*** Opening DATASET EXTRACT ***
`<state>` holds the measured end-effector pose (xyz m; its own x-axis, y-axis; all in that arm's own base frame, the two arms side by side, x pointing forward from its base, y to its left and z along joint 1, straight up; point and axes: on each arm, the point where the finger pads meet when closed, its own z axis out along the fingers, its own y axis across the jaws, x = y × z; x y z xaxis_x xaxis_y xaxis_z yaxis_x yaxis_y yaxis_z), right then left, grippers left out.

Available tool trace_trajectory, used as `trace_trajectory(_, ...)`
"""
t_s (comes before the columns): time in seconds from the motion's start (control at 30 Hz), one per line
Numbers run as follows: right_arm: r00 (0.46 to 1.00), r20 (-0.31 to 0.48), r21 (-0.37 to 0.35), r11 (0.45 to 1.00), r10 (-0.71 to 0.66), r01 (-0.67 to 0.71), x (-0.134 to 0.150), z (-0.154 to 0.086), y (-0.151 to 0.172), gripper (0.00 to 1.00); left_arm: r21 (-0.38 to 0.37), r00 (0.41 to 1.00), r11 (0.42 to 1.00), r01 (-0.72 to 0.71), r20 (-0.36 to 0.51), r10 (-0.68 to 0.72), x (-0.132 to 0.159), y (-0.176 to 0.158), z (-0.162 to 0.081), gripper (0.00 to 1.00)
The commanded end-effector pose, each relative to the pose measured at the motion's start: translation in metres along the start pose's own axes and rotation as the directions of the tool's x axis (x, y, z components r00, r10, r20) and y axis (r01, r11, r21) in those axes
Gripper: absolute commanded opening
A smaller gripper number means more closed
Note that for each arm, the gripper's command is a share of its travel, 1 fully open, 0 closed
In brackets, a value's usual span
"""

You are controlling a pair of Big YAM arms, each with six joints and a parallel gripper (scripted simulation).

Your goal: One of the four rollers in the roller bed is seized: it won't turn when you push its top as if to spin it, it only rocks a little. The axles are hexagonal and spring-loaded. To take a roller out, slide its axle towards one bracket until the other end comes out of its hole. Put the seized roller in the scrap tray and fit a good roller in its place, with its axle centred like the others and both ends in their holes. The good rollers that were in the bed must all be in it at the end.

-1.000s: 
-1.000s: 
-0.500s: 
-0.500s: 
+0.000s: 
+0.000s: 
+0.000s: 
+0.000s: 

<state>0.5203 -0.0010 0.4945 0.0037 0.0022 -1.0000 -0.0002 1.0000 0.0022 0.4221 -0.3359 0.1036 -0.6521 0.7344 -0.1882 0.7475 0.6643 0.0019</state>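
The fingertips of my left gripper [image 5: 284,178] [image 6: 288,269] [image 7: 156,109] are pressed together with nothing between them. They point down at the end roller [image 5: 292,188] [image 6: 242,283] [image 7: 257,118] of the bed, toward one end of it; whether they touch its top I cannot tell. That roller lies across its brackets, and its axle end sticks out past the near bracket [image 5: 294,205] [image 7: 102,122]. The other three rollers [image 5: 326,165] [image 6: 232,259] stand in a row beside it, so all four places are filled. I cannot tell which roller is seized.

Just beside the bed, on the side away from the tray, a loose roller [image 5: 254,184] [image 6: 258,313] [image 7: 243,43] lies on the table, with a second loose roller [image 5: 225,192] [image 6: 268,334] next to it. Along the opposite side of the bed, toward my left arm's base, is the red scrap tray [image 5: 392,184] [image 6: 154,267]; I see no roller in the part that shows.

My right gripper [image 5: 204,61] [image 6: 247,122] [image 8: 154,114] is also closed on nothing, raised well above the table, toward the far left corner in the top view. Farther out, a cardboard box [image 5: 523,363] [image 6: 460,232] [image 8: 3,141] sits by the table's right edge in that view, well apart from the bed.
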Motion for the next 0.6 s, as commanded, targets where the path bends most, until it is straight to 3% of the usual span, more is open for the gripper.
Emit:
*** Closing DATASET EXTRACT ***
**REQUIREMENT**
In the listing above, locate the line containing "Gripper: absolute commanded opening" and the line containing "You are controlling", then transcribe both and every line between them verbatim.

**ANSWER BOX**
Gripper: absolute commanded opening
A smaller gripper number means more closed
Note that for each arm, the gripper's command is a share of its travel, 1 fully open, 0 closed
In brackets, a value's usual span
"""

You are controlling a pair of Big YAM arms, each with six joints and a parallel gripper (scripted simulation).

This finishes the answer.